> _INFORMATION GIVEN_
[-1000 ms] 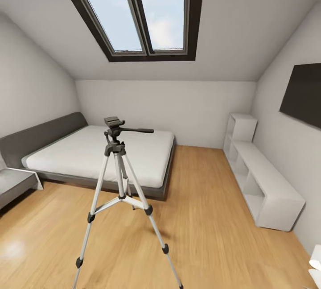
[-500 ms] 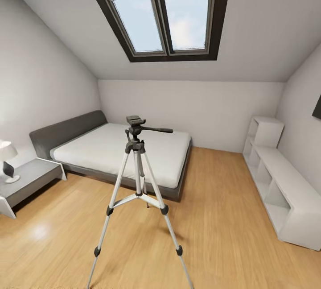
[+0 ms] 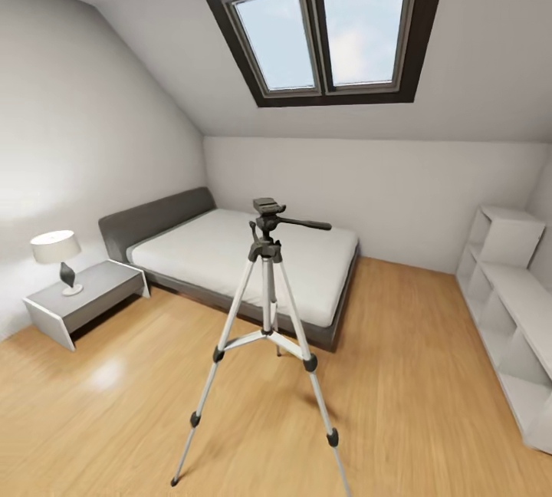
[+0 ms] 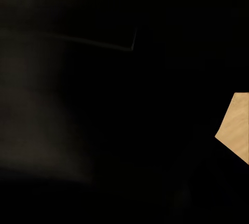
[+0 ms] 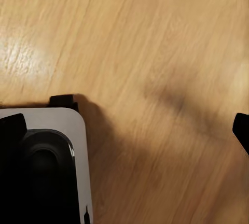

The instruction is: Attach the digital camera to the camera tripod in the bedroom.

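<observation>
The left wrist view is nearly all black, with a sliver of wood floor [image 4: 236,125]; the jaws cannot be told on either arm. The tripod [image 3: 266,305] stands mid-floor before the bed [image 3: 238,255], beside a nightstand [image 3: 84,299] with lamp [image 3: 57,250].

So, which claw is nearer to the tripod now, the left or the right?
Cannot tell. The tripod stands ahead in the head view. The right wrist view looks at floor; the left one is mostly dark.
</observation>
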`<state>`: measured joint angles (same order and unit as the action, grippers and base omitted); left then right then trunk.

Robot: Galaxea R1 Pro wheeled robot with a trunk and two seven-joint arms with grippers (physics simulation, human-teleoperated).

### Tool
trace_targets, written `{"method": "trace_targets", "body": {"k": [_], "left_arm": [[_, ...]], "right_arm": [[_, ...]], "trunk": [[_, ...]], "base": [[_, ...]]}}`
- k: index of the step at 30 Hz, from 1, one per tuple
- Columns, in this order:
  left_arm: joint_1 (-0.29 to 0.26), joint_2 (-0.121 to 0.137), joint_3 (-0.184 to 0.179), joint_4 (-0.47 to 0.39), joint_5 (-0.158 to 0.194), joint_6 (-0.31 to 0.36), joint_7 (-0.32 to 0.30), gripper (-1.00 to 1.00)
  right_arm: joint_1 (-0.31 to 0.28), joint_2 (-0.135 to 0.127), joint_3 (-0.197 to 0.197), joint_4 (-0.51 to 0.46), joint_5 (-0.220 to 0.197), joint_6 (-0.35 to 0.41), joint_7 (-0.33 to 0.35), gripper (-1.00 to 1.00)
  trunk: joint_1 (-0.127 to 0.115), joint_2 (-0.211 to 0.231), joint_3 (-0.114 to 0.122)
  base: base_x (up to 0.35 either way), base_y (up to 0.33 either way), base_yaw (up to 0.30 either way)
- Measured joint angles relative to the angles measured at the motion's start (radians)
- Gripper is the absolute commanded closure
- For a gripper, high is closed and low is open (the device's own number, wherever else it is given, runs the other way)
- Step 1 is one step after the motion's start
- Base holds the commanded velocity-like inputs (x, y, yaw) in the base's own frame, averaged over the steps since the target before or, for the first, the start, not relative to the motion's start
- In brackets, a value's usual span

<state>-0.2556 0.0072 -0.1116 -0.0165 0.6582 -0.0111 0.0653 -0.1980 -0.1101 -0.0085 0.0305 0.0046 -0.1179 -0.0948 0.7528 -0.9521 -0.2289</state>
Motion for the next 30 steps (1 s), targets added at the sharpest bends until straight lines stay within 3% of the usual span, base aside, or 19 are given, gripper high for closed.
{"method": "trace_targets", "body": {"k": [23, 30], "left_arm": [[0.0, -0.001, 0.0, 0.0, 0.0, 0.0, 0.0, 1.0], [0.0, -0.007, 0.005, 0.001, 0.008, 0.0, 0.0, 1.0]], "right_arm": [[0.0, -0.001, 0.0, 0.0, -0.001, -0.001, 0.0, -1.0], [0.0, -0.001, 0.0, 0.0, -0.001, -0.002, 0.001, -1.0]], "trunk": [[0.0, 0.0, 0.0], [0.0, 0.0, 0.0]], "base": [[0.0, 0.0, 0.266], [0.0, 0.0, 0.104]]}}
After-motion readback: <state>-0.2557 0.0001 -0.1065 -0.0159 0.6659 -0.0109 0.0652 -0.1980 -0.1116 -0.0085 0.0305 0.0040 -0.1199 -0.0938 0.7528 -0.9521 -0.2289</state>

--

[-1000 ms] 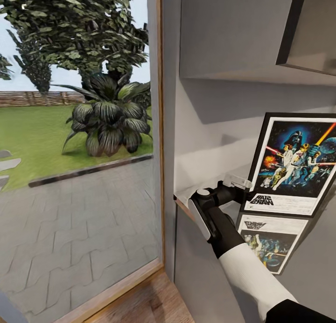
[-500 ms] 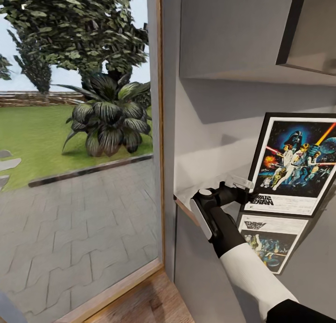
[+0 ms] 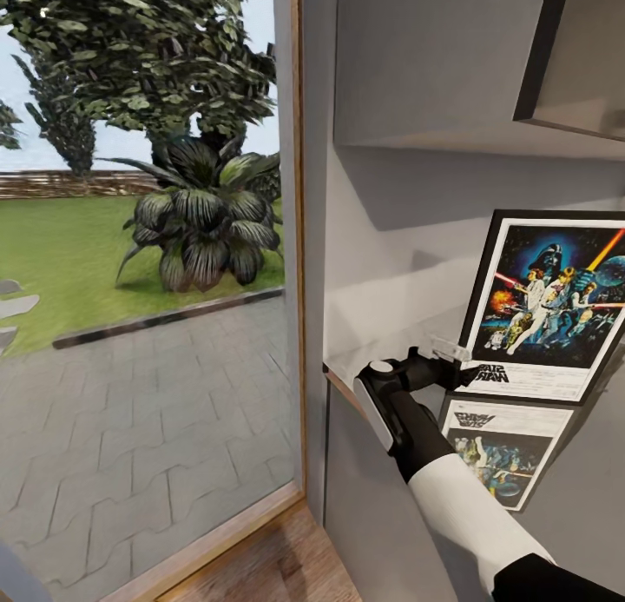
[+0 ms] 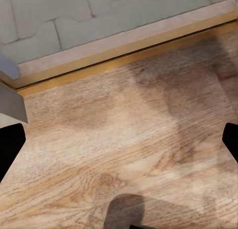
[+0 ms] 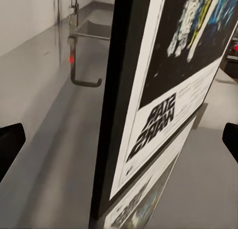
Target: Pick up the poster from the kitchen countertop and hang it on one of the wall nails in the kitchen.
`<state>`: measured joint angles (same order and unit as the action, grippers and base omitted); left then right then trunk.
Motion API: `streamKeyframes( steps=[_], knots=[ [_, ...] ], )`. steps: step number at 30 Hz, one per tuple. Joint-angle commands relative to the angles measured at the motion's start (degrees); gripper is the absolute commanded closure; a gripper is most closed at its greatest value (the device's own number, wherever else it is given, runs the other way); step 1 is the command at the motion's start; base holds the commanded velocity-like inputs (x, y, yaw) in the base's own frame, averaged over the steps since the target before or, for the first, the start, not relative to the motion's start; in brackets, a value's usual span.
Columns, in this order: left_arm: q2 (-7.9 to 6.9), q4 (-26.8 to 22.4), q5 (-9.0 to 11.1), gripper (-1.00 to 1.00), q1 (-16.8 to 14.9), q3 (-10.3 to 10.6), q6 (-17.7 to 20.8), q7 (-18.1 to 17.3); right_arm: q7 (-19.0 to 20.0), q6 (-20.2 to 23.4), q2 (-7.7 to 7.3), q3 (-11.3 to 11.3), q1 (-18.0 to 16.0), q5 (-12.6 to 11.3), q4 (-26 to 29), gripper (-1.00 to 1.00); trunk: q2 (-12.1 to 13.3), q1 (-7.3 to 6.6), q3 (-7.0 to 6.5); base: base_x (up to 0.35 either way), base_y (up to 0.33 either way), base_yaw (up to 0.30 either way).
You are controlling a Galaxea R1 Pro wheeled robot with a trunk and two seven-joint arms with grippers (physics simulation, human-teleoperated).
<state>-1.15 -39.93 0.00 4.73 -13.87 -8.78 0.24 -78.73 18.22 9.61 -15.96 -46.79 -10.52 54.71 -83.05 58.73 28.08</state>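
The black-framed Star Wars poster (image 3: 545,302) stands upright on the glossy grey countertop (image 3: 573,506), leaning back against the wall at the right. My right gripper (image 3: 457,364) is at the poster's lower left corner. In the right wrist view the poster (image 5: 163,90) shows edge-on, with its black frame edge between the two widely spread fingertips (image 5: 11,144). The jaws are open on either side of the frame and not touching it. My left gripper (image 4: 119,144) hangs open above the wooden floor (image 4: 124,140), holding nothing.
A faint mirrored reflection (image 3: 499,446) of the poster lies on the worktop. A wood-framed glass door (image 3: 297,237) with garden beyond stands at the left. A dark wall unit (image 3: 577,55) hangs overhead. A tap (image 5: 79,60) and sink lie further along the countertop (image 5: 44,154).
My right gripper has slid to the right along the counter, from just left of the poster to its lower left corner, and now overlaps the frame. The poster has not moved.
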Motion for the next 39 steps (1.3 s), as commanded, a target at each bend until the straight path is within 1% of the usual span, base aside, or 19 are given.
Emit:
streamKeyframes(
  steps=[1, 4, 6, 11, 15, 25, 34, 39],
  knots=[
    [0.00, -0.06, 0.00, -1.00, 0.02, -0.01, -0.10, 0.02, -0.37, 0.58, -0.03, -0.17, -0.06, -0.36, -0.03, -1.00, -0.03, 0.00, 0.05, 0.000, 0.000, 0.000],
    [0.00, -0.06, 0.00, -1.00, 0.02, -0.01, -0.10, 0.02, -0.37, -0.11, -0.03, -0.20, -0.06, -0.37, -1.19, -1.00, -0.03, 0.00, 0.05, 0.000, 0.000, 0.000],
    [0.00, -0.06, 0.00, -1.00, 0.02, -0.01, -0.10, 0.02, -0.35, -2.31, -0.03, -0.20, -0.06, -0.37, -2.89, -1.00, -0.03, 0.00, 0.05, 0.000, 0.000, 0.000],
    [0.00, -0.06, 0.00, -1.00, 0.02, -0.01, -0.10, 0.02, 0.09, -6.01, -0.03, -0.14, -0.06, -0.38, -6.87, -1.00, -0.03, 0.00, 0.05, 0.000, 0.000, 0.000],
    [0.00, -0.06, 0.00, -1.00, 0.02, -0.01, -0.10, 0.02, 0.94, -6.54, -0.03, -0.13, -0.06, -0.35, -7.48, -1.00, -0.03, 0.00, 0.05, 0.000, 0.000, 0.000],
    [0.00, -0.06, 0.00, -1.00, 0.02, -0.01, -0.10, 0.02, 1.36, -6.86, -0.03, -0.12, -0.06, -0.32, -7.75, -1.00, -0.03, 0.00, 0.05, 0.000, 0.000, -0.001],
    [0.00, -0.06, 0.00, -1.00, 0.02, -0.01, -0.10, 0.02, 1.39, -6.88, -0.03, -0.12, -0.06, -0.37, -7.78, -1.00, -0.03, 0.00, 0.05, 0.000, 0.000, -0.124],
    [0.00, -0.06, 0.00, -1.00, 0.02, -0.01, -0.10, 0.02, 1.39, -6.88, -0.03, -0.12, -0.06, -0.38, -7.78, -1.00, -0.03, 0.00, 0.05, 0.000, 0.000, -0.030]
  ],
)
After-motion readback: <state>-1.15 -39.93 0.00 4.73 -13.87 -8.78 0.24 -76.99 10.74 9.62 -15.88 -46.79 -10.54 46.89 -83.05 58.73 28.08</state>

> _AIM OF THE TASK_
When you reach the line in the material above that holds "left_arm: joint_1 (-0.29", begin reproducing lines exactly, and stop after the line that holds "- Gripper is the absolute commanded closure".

> _ANSWER BOX_
  left_arm: joint_1 (-0.29 to 0.26), joint_2 (-0.121 to 0.137), joint_3 (-0.184 to 0.179), joint_4 (-0.47 to 0.39), joint_5 (-0.158 to 0.194), joint_6 (-0.31 to 0.36), joint_7 (-0.32 to 0.30), gripper (-1.00 to 1.00)
  right_arm: joint_1 (-0.31 to 0.28), joint_2 (-0.135 to 0.127), joint_3 (-0.197 to 0.197), joint_4 (-0.51 to 0.46), joint_5 (-0.220 to 0.197), joint_6 (-0.35 to 0.41), joint_7 (-0.33 to 0.35), gripper (-1.00 to 1.00)
  trunk: joint_1 (-0.127 to 0.115), joint_2 (-0.211 to 0.231), joint_3 (-0.114 to 0.122)
  base: base_x (up to 0.35 either way), base_y (up to 0.33 either way), base_yaw (up to 0.30 either way)
- Measured joint angles relative to the angles measured at the motion's start (radians)
- Gripper is the absolute commanded closure

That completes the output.